The state's markets share several characteristics: proximity to New York City demand, severely constrained housing supply due to decades of restrictive zoning, high median incomes, and strong institutional employment bases. These factors insulate Connecticut metros from the correction cycle affecting Sun Belt markets.
Who This Market Is For
High-income buyers prioritizing location who want access to New York City by rail, strong school districts, and long-term equity in a supply-constrained market. The 100% sale-to-list ratio and 881 active listings mean competition is intense; buyers need to be prepared to move quickly.
NYC residents considering relocation who want more space at a lower price than Manhattan or Brooklyn while maintaining a manageable commute. The trade-off: $650,000 gets a house in Fairfield County versus an apartment in the city.
Long-term hold investors in specific submarkets within Fairfield County. The diversity of the metro, from Bridgeport's urban core to Westport and Darien's luxury submarkets, means the risk profile varies significantly by location.

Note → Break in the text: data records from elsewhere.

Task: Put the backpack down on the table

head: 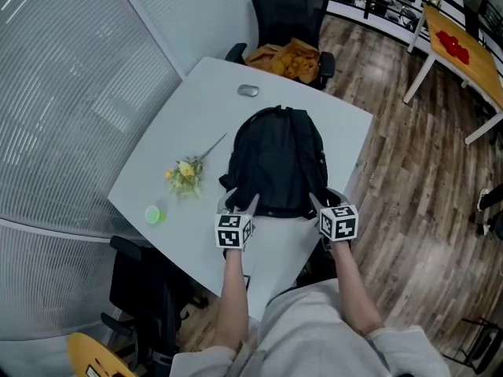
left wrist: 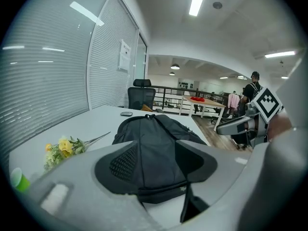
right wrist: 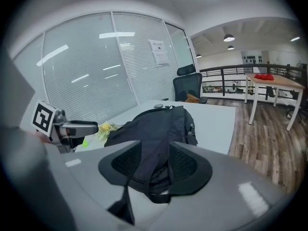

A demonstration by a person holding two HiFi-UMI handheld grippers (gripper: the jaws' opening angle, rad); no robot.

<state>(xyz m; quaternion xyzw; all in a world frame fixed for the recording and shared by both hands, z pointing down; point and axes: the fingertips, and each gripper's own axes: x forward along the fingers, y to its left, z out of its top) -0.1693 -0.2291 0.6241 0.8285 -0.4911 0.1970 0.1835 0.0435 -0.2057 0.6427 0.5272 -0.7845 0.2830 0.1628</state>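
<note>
A black backpack (head: pixel 275 159) lies flat on the white table (head: pixel 196 108), its top handle pointing away from me. My left gripper (head: pixel 242 204) sits at its near left corner and my right gripper (head: pixel 318 203) at its near right corner. Both fingertip pairs are at the bag's bottom edge. In the left gripper view the jaws stand apart, and the backpack (left wrist: pixel 154 143) shows through the gap of the left gripper (left wrist: pixel 156 160). The right gripper (right wrist: pixel 155 165) is likewise open, with the backpack (right wrist: pixel 154 124) seen beyond it. A dark strap hangs by each gripper's inner jaw.
Yellow flowers (head: pixel 185 175) and a small green cup (head: pixel 153 214) lie left of the bag. A grey mouse (head: pixel 248 91) sits at the far edge. A black chair (head: pixel 289 22) holding an orange item stands behind the table. Blinds line the left wall, and another chair (head: pixel 149 289) is at my near left.
</note>
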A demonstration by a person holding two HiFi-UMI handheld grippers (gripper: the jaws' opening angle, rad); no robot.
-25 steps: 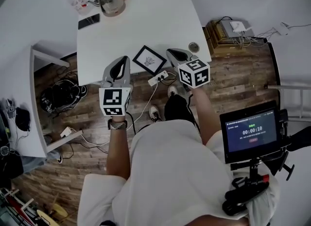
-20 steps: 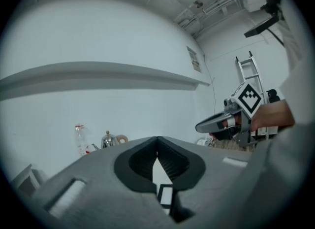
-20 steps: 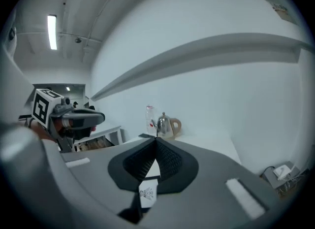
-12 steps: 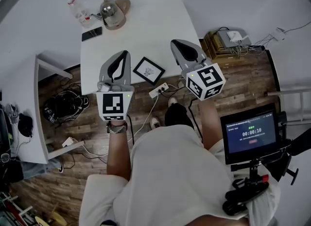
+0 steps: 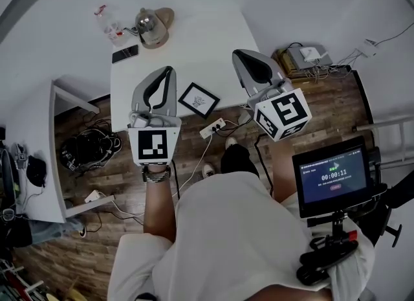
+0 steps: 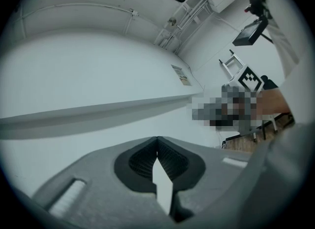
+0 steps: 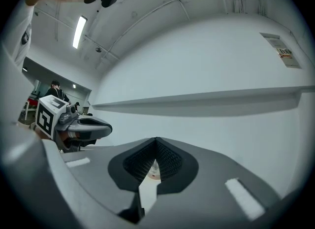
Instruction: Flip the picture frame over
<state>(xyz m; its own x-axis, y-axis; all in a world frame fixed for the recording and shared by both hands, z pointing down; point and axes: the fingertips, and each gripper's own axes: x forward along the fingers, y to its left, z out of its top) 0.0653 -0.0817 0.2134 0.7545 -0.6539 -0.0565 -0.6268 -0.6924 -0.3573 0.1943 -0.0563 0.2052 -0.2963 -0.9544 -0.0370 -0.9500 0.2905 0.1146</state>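
Note:
The black picture frame (image 5: 199,100) lies face up on the white table (image 5: 194,41), close to its front edge. Both grippers hang in the air above that edge, one on either side of the frame, touching nothing. My left gripper (image 5: 169,70) is shut, its ribbed pads meeting at the tip (image 6: 157,139) with nothing between them. Likewise shut and empty is my right gripper (image 5: 240,54), whose tip (image 7: 156,140) faces a white wall. The frame shows in neither gripper view. The left gripper (image 7: 81,126) appears at the left of the right gripper view.
At the table's far side stand a glass kettle (image 5: 151,24) on a wooden base, a phone (image 5: 125,54) and a small bottle (image 5: 106,17). A power strip (image 5: 212,127) lies on the wooden floor below. A timer screen (image 5: 334,177) stands at the right.
Both grippers have risen toward the camera and now look larger, the right one rolling a little. The picture frame has stayed flat on the table.

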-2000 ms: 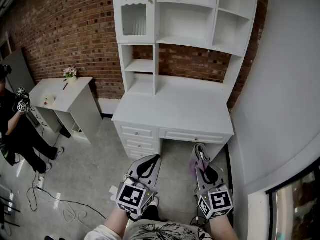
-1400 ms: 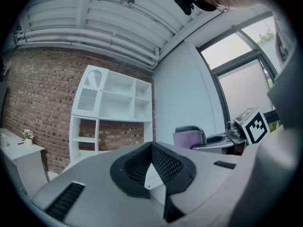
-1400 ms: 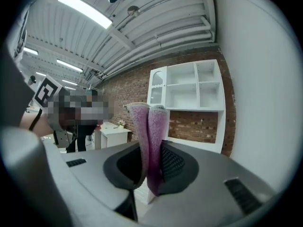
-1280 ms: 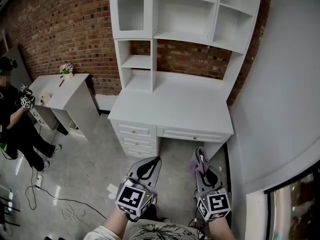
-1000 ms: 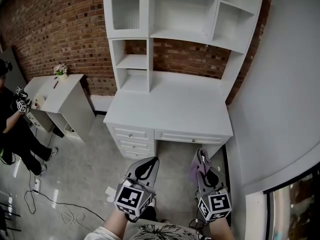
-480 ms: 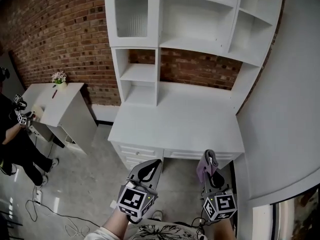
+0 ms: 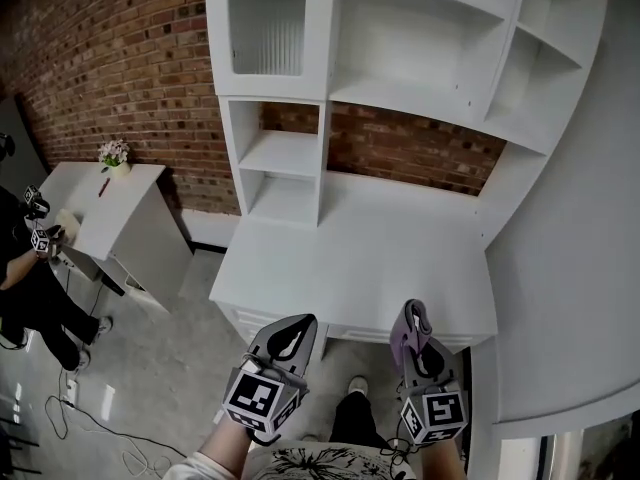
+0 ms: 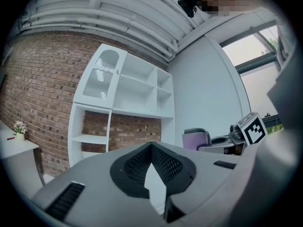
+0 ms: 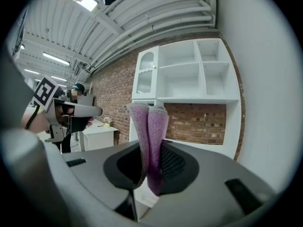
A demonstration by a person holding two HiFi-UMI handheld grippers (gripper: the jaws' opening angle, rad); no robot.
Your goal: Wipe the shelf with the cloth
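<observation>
A white shelf unit [image 7: 400, 88] stands on a white desk [image 7: 380, 258] against the brick wall; it also shows in the left gripper view [image 8: 137, 93] and the right gripper view [image 9: 189, 74]. My right gripper [image 7: 412, 320] is shut on a folded purple cloth [image 7: 408, 330], held upright over the desk's front edge. The cloth [image 9: 150, 126] sticks up between its jaws. My left gripper [image 7: 301, 322] is shut with nothing in it, just short of the desk's front edge. The left gripper view also catches the cloth [image 8: 196, 138].
A small white side table [image 7: 100, 208] with a flower pot [image 7: 113, 154] stands at the left. A person [image 7: 30, 288] in dark clothes is beside it. Cables [image 7: 90, 408] lie on the floor. A white wall [image 7: 580, 268] closes the right side.
The desk and shelf unit have come closer and larger in view. Both grippers now reach the desk's front edge, the cloth still held in the right one.
</observation>
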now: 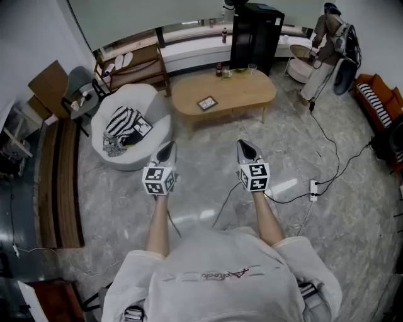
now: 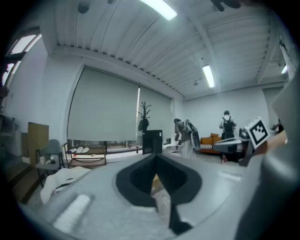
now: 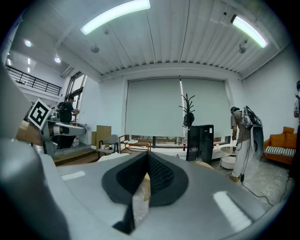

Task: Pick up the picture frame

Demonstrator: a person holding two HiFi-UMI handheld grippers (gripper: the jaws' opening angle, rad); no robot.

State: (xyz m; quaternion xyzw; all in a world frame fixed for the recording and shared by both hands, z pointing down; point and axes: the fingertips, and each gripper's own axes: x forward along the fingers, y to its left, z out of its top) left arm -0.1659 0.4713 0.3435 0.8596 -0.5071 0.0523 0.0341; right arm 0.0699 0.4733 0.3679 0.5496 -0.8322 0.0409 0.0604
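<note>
Grey marbled stone floor point(image 1: 201, 165) fills most of the head view, seen from above by a person standing with a gripper in each hand. The left gripper point(image 1: 166, 151) and right gripper point(image 1: 247, 149) are held out side by side, nearly level, both pointing toward a low oval wooden coffee table point(image 1: 245, 88). Each gripper's jaws are pressed together with nothing between them.

The picture frame point(image 1: 207, 103) lies flat on the tabletop, close to the near edge and left of centre, well apart from both grippers. At the table's far edge stand a dark bottle point(image 1: 219, 69) and a glass point(image 1: 252, 68).

Left of the table sits a round white chair point(image 1: 151, 100) holding a black-and-white striped cloth point(image 1: 123, 119). Behind it is a wooden rack point(image 1: 148, 63) with a pair of white slippers point(image 1: 119, 61) on top. A black cabinet point(image 1: 255, 38) stands behind the table, in front of a wide window covered by a pale blind point(image 1: 145, 12).

At the far right a person point(image 1: 324, 44) stands beside a round white seat point(image 1: 301, 63), and an orange sofa point(image 1: 378, 100) lines the right wall. A white power strip point(image 1: 313, 188) lies on the floor to the right of the right gripper, with a black cable point(image 1: 330, 148) running from it toward the back.
</note>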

Compare Bridgeport (96) to Worcester, MA as another Northeast corridor high-scorer with a different price point and buyer profile.
PropertyIQ score as of February 28, 2026. Listing and inventory data as of February 1, 2026 (Realtor.com). Zillow home value as of January 31, 2026. Sale-to-list data as of November 30, 2025. Forecast data as of December 2025. Census data as of 2023. Economic data as of November 2025. All data for informational purposes only.